**REQUIRED ACTION**:
The copy should hold exactly the lines below from the one that contains "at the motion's" through the one that contains "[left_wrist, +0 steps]" and nothing else, so no pictures.

(Data items)

= = = = =

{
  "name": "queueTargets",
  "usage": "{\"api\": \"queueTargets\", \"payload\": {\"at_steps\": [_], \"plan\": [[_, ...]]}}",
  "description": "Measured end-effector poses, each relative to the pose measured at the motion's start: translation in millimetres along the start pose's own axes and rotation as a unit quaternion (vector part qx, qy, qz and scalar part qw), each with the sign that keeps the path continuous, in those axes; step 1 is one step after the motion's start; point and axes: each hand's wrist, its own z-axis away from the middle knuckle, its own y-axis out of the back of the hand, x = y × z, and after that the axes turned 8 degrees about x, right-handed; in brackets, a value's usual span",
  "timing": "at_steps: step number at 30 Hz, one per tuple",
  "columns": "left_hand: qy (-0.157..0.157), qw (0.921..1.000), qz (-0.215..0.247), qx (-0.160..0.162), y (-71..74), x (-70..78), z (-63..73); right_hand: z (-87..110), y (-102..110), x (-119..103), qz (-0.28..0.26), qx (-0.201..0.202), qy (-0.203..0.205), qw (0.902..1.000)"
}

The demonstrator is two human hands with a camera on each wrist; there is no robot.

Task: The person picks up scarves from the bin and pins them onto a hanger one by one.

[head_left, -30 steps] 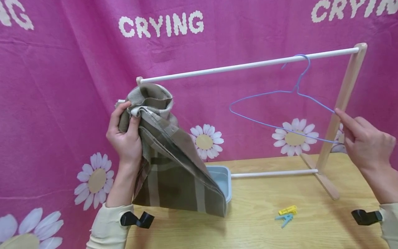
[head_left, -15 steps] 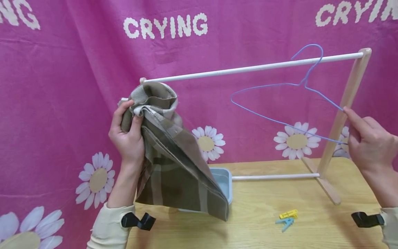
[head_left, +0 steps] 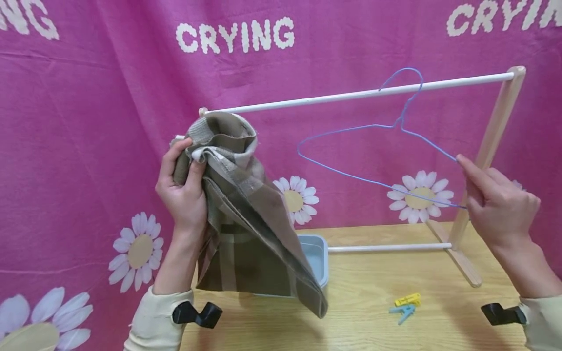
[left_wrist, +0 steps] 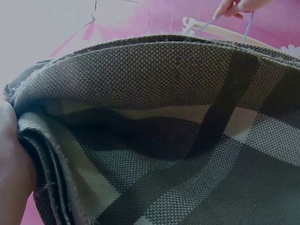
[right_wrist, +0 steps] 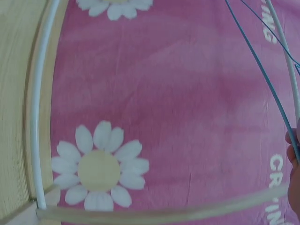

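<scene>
My left hand grips a bunched, folded brown and beige plaid cloth between thumb and fingers, and its lower part hangs down in the head view. In the left wrist view the woven plaid cloth fills most of the picture. On the other side, my right hand pinches the right end of a blue wire clothes hanger. The hanger's hook arches above the white top rail of a small drying rack, its tip at rail height. Whether wire and rail touch, I cannot tell.
The rack's wooden upright stands at right, its foot on the wooden table. A light blue basin sits partly behind the cloth. One yellow clothespin and one blue clothespin lie in front. A pink daisy-patterned curtain hangs behind.
My right hand first lifted the hanger, raising its hook above the rail, then brought it left and slightly lower. My left hand keeps its grip on the cloth, hardly moving.
</scene>
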Motion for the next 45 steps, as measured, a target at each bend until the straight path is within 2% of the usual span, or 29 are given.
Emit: {"api": "queueTargets", "payload": {"at_steps": [2, 8, 15, 22, 25, 31, 37, 43, 45], "plan": [[-0.004, 1.0000, 0.004, -0.002, -1.9, 3.2, -0.6, 4.6, -2.6, -4.2, -0.010, -0.013, 0.012, 0.9998], [-0.006, 0.9999, 0.012, -0.003, -11.9, 14.6, 1.5, 12.4, -9.8, -36.6, -0.056, -0.014, 0.041, 0.9975], [-0.003, 0.9997, 0.016, 0.016, -26.0, 22.8, 4.4, 27.7, -18.4, -67.2, -0.102, -0.034, 0.071, 0.9916], [0.030, 0.9995, 0.007, 0.001, -37.5, 29.2, 10.8, 32.4, -20.8, -96.1, -0.135, -0.034, 0.076, 0.9874], [0.032, 0.9993, 0.002, -0.021, -40.7, 28.7, 15.9, 31.6, -20.3, -106.7, -0.141, -0.031, 0.073, 0.9869], [0.001, 0.9956, -0.047, -0.081, -40.9, 19.6, 29.8, 31.7, -22.0, -121.3, -0.160, -0.025, 0.059, 0.9850], [0.004, 0.9895, -0.071, -0.125, -36.3, 11.1, 45.3, 34.7, -28.2, -128.9, -0.199, -0.022, 0.042, 0.9788], [-0.032, 0.9792, -0.110, -0.168, -32.8, 6.0, 55.9, 35.4, -28.5, -129.5, -0.212, -0.027, 0.019, 0.9768], [-0.034, 0.9753, -0.120, -0.183, -32.5, 4.0, 57.8, 35.0, -28.0, -130.3, -0.218, -0.025, 0.011, 0.9755]]}}
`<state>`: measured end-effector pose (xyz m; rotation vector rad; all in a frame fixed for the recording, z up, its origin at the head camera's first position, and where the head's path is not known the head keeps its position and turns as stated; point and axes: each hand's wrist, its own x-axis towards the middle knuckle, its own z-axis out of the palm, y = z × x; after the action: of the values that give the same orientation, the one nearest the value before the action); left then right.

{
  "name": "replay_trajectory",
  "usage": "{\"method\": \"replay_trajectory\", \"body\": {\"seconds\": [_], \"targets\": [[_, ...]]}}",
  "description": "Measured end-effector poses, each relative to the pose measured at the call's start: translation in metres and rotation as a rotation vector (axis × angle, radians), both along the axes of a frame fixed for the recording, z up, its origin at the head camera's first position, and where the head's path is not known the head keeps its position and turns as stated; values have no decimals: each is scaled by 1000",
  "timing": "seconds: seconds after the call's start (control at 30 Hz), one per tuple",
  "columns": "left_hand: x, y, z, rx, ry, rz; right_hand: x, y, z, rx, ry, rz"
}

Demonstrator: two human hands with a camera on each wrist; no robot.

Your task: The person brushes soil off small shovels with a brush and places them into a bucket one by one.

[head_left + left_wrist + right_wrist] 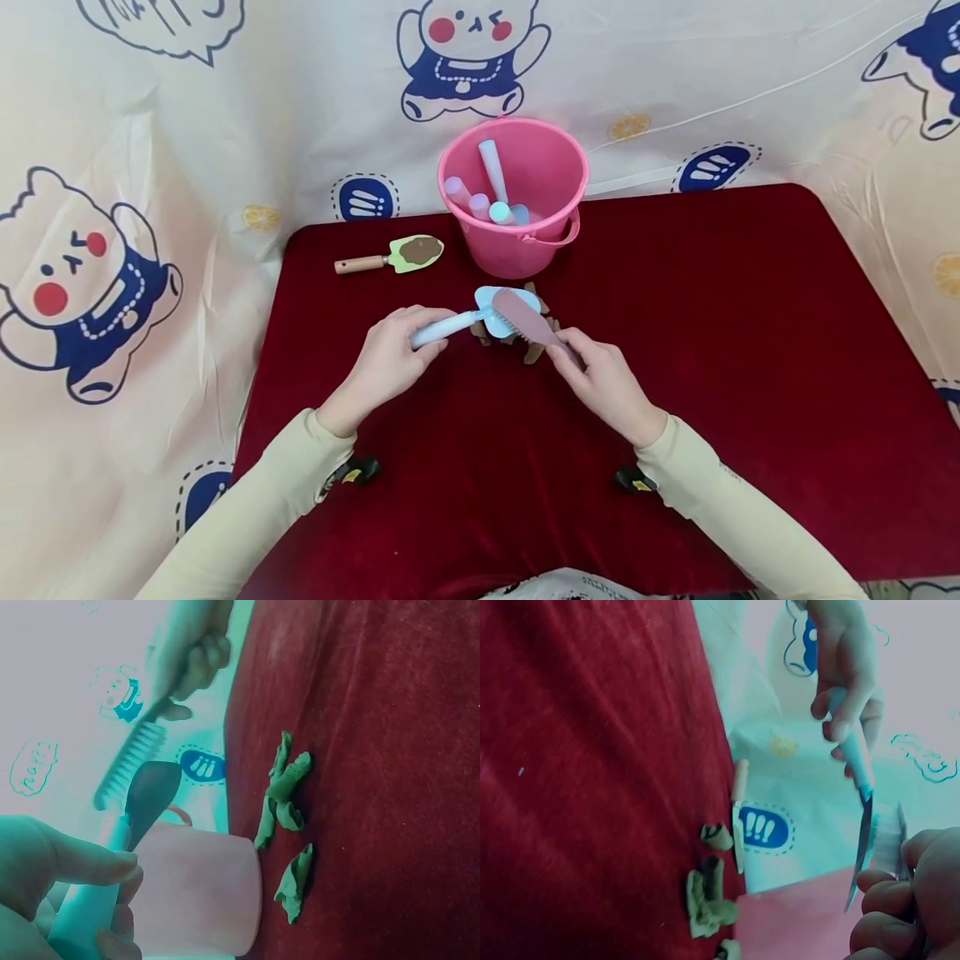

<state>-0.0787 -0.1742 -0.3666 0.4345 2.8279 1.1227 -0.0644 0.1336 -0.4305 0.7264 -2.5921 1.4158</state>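
Observation:
My left hand (386,354) grips the handle of a small trowel (442,329), light blue, with its blade pointing right. A mauve brush (522,317) is pinched by its handle in my right hand (609,379). Its bristles face the trowel blade and overlap it in the head view. Both tools are up off the table in the wrist views. Beneath them lie several curled brown scraps (534,353) on the red cloth, looking green in the left wrist view, where one folded scrap (295,883) lies apart from the others.
Just behind my hands stands a pink bucket (513,254) holding several tools with pale handles. To its left, a wooden-handled trowel (362,264) lies flat, brown stuff on its green blade. A printed curtain (300,100) hangs behind the red-covered table (750,333).

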Motion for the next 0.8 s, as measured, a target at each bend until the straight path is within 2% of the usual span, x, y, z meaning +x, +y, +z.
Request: {"method": "replay_trajectory", "body": {"seconds": [0.23,0.43,0.53,0.8], "targets": [[1,-2,1,2,-23,18,-2,5,-5,6,4,-75],[0,0,1,14,-9,30,4,-4,2,-6,98,8],[0,0,1,14,2,29,4,-5,3,13,125,17],[1,0,0,32,13,20,-3,7,-5,25,64,-47]]}}
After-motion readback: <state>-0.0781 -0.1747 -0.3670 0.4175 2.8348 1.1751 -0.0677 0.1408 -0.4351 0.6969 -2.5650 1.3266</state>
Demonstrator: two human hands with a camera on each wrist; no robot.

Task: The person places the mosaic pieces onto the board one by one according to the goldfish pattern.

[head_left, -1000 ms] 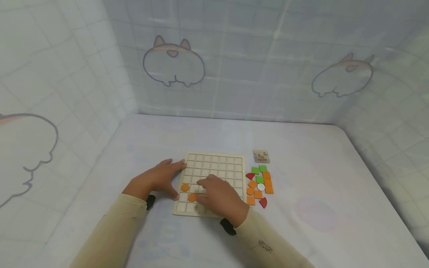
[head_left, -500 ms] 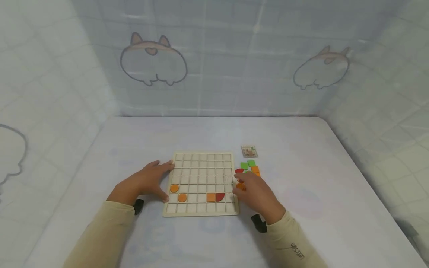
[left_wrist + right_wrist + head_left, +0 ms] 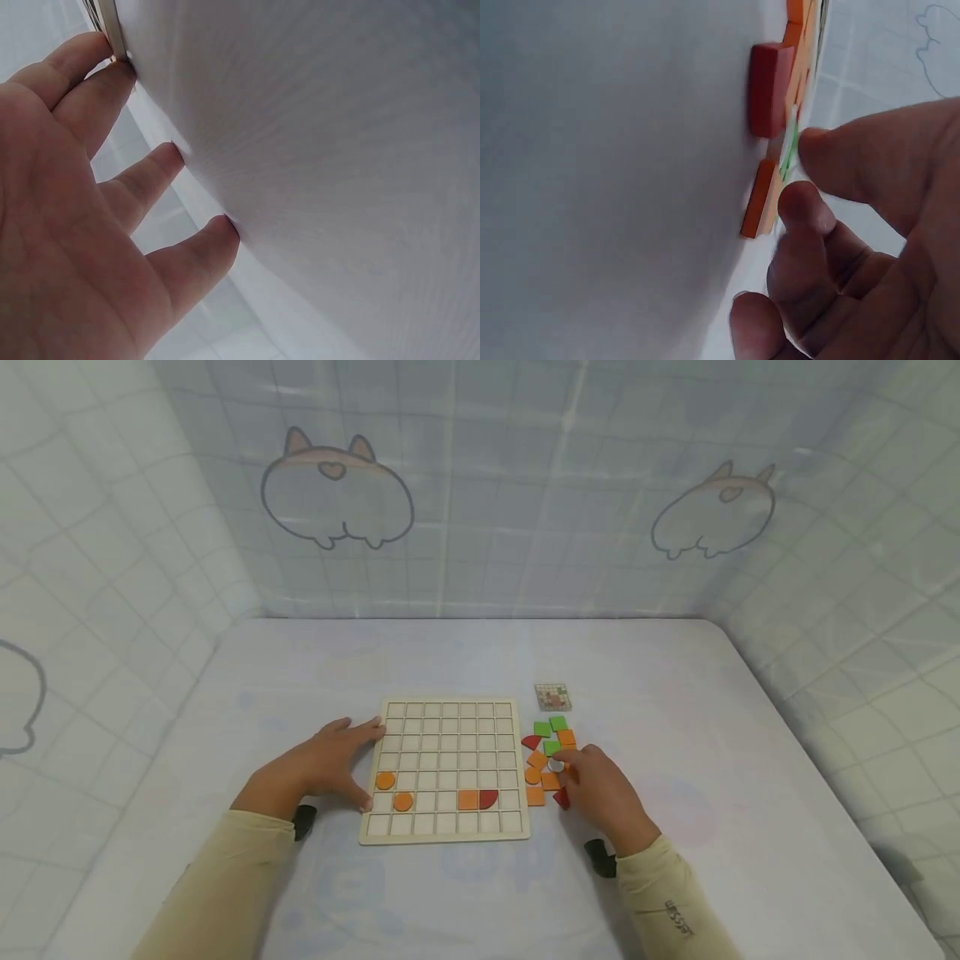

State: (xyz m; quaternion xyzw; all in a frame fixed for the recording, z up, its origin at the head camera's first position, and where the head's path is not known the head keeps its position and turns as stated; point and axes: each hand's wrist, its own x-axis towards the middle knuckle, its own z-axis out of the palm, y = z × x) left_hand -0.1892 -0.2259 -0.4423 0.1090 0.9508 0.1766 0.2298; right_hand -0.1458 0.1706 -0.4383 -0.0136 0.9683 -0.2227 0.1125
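Note:
A pale wooden grid board (image 3: 447, 744) lies on the table. Two orange discs (image 3: 403, 802), an orange square (image 3: 468, 799) and a red quarter-circle (image 3: 488, 798) sit in its cells. My left hand (image 3: 318, 770) rests at the board's left edge, thumb and fingers spread; in the left wrist view several fingertips touch the table. My right hand (image 3: 606, 797) is over the loose pieces right of the board. Its fingertips are right at a white disc (image 3: 555, 766). In the right wrist view a gap shows between thumb and index finger, near an orange piece (image 3: 760, 201).
Around the right fingertips lie loose green squares (image 3: 558, 723), orange squares (image 3: 535, 797), an orange disc (image 3: 532, 776) and red quarter-circles (image 3: 531, 742). A small patterned card (image 3: 553, 697) lies behind them. Tile-patterned sheeting (image 3: 480, 543) walls off the back and sides.
My right hand has left the board and moved right to the loose pieces, uncovering the orange square and red quarter-circle. My left hand stays at the board's edge. The head view has shifted.

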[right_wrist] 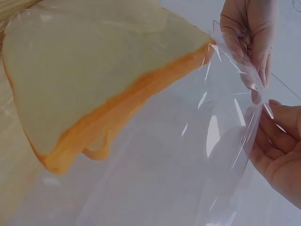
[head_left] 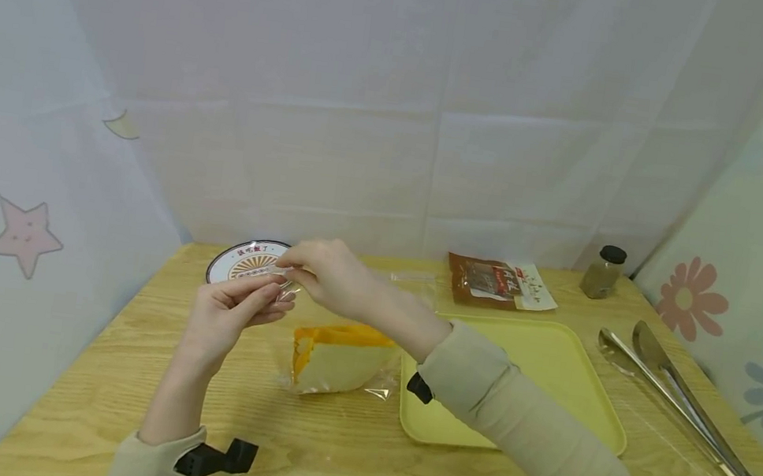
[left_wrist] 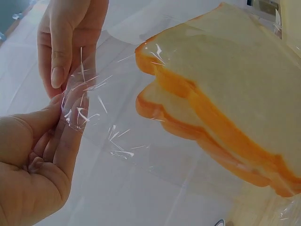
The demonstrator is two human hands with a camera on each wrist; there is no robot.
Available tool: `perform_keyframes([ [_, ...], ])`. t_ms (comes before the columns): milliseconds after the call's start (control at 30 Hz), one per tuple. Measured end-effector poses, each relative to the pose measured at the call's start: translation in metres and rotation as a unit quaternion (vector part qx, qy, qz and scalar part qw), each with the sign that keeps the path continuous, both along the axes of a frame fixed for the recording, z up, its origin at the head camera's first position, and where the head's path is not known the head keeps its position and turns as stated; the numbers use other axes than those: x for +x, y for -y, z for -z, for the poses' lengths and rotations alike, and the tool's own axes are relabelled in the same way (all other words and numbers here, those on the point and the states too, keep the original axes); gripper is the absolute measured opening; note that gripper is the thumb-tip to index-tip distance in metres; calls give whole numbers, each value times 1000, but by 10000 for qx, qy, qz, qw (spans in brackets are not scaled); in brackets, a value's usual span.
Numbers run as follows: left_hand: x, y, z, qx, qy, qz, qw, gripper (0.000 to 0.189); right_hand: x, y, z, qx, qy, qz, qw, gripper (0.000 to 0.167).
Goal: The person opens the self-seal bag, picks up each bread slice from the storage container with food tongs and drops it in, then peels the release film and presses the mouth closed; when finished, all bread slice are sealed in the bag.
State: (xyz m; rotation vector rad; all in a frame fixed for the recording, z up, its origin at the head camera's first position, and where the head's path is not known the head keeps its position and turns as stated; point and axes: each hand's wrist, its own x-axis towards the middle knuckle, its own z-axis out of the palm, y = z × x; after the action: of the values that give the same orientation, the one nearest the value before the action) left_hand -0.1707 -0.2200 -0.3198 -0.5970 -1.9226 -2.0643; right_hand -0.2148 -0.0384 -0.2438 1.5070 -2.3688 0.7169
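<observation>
A clear plastic bag holds slices of white bread with an orange-brown crust. My left hand pinches the bag's gathered end between thumb and fingers. Coming over from the right, my right hand pinches the same end, its fingertips right beside the left ones. Shiny creases fan out from the pinch in both wrist views. In the right wrist view, the bread lies inside the bag, away from my right hand. The head view shows the bread over the table, left of the tray.
A yellow tray lies right of the bread, partly under my right sleeve. Behind it is a brown-and-white food packet. Metal tongs and a black-lidded jar are farther right. A printed round plate sits behind my hands.
</observation>
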Motion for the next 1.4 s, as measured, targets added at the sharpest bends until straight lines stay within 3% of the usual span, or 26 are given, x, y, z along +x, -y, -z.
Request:
perform_keyframes([
  [300,1,-2,1,25,-267,0,9996,22,-8,7,-17,851,522,-207,9948,16],
  [467,0,-2,2,-66,-613,136,9980,23,-15,11,-28,1211,944,-416,9873,17],
  [667,-2,-2,3,-237,-874,24,9959,22,-21,16,-40,1579,1306,-617,9768,19],
  [967,-1,-4,2,-321,-921,-134,9951,23,-20,23,-47,1921,1341,-642,9700,20],
  [1400,1,-9,1,-124,-918,-131,9956,18,-15,19,-43,2042,666,-587,9749,29],
])
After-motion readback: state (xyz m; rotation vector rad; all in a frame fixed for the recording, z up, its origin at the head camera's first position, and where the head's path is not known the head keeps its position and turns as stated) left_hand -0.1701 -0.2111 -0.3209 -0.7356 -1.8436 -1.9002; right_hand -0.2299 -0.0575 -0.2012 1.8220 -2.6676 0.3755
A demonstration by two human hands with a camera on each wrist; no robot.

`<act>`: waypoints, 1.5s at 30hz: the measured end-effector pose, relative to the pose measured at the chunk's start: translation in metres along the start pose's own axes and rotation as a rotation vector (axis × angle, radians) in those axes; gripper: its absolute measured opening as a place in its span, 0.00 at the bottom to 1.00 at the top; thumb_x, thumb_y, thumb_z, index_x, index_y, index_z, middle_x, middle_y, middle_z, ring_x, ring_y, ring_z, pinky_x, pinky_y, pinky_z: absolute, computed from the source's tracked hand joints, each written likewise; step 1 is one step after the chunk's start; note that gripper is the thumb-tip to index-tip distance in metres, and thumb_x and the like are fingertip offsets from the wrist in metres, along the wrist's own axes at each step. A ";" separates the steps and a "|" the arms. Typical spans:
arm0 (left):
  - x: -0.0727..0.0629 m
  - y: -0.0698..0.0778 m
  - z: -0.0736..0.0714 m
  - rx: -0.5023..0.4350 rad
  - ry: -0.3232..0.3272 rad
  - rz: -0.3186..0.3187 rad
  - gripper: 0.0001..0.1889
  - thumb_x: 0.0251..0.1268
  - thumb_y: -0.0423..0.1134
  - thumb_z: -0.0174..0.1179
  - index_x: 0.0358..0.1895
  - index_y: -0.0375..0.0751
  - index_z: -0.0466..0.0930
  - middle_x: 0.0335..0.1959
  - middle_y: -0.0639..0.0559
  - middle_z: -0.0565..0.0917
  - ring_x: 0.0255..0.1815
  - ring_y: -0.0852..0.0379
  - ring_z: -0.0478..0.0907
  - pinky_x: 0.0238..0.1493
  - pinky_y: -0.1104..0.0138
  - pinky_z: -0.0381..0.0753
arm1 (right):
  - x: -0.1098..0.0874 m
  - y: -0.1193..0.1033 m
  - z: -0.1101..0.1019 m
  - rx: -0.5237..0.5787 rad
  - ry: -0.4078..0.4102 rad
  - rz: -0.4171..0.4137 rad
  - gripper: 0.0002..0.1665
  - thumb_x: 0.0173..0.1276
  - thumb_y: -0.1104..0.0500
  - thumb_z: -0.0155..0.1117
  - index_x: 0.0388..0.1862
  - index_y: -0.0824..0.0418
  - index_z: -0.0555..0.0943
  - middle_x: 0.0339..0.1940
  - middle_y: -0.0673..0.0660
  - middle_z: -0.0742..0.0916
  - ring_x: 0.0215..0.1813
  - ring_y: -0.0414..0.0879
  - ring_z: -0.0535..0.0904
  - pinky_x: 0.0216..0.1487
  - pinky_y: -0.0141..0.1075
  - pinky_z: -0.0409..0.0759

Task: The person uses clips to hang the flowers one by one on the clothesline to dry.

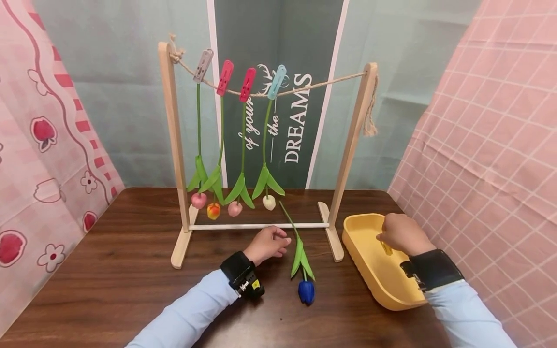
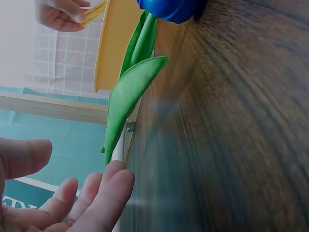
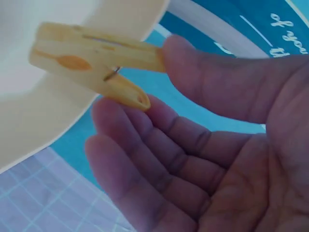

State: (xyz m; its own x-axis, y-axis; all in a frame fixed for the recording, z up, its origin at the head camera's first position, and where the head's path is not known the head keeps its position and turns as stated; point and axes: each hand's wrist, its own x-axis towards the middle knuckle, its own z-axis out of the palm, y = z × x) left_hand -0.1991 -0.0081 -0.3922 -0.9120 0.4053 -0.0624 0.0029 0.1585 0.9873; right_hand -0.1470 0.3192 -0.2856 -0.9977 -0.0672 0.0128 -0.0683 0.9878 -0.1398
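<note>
My right hand (image 1: 402,234) pinches a yellow clothespin (image 3: 91,60) by its handle ends, thumb on one arm and fingertips on the other, over the yellow tray (image 1: 370,275). Near the middle of the table, my left hand (image 1: 267,244) has its fingers relaxed, with nothing between thumb and fingers. Just right of its fingertips lies a blue tulip (image 1: 306,292), bloom toward me and stem pointing to the rack. In the left wrist view, its green leaf (image 2: 130,96) rises right beyond the fingertips.
A wooden rack (image 1: 174,135) with a sagging rope (image 1: 324,84) stands behind the hands. From it hang several tulips, bloom down, held by a grey clothespin (image 1: 203,66), two red ones (image 1: 225,77) and a light blue one (image 1: 277,82). A white bar (image 1: 256,226) joins the rack's feet.
</note>
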 end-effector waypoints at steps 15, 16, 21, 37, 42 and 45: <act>0.012 -0.001 0.009 -0.016 0.009 -0.039 0.16 0.66 0.32 0.61 0.50 0.22 0.72 0.41 0.32 0.82 0.40 0.37 0.83 0.38 0.57 0.84 | -0.006 -0.036 -0.010 0.148 0.333 -0.001 0.13 0.61 0.62 0.69 0.35 0.73 0.80 0.24 0.61 0.81 0.26 0.53 0.75 0.28 0.47 0.74; 0.013 -0.002 0.010 -0.019 0.008 -0.040 0.16 0.67 0.32 0.61 0.50 0.22 0.72 0.40 0.32 0.82 0.40 0.37 0.83 0.38 0.57 0.84 | -0.006 -0.039 -0.010 0.156 0.361 -0.003 0.14 0.61 0.62 0.69 0.37 0.75 0.80 0.26 0.62 0.82 0.27 0.55 0.76 0.30 0.49 0.75; 0.019 -0.005 0.015 -0.040 0.018 -0.047 0.16 0.66 0.30 0.60 0.50 0.21 0.71 0.39 0.33 0.83 0.39 0.37 0.83 0.38 0.57 0.84 | -0.003 -0.052 -0.006 0.197 0.470 -0.008 0.15 0.62 0.62 0.70 0.39 0.74 0.80 0.29 0.64 0.83 0.31 0.58 0.79 0.34 0.52 0.74; 0.031 -0.005 0.030 -0.027 0.022 -0.106 0.15 0.65 0.30 0.61 0.50 0.24 0.71 0.35 0.41 0.81 0.29 0.49 0.83 0.34 0.60 0.84 | 0.005 -0.077 0.012 0.359 0.547 0.016 0.17 0.64 0.60 0.69 0.45 0.72 0.79 0.34 0.65 0.85 0.38 0.59 0.82 0.41 0.53 0.78; 0.033 -0.006 0.033 -0.024 0.019 -0.094 0.12 0.66 0.29 0.61 0.46 0.26 0.72 0.33 0.41 0.80 0.27 0.52 0.82 0.34 0.59 0.84 | 0.008 -0.081 0.017 0.385 0.545 0.020 0.17 0.64 0.61 0.69 0.45 0.72 0.79 0.34 0.65 0.85 0.38 0.58 0.82 0.40 0.52 0.78; 0.035 -0.007 0.035 -0.026 0.016 -0.090 0.09 0.65 0.29 0.61 0.42 0.28 0.72 0.31 0.42 0.80 0.25 0.54 0.81 0.33 0.60 0.84 | 0.009 -0.082 0.019 0.403 0.548 0.027 0.16 0.64 0.61 0.70 0.45 0.72 0.80 0.34 0.64 0.85 0.37 0.58 0.81 0.39 0.51 0.79</act>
State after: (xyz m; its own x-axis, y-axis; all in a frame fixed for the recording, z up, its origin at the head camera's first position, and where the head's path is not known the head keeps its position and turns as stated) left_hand -0.2168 0.0370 -0.4061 -0.9147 0.3758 -0.1488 -0.0899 0.1697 0.9814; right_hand -0.1506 0.2353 -0.2932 -0.8607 0.1422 0.4889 -0.1455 0.8515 -0.5037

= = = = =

**EXERCISE RESULT**:
  "description": "Measured end-effector poses, each relative to the pose measured at the motion's start: translation in millimetres along the start pose's own axes and rotation as a unit quaternion (vector part qx, qy, qz and scalar part qw), each with the sign that keeps the path continuous, in those axes; step 1 is one step after the motion's start; point and axes: each hand's wrist, its own z-axis away from the middle knuckle, its own y-axis out of the back of the hand, x = y × z, and after that the axes turned 8 degrees about x, right-handed; in brackets, a value's usual span",
  "timing": "at_steps: step number at 30 Hz, one per tuple",
  "columns": "left_hand: qy (-0.157..0.157), qw (0.921..1.000), qz (-0.215..0.247), qx (-0.160..0.162), y (-71..74), x (-70..78), z (-63..73); right_hand: z (-87..110), y (-102..110), x (-119..103), qz (-0.28..0.26), qx (-0.201..0.202), qy (-0.203..0.205), qw (0.902..1.000)"
}

The demonstrator is two human hands with a camera on each wrist; there is no robot.

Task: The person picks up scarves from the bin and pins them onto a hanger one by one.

[head_left, -30 steps] 
[head_left, -15 steps] 
[head_left, +0 steps] 
[left_wrist, +0 steps] 

The work on this exercise is done.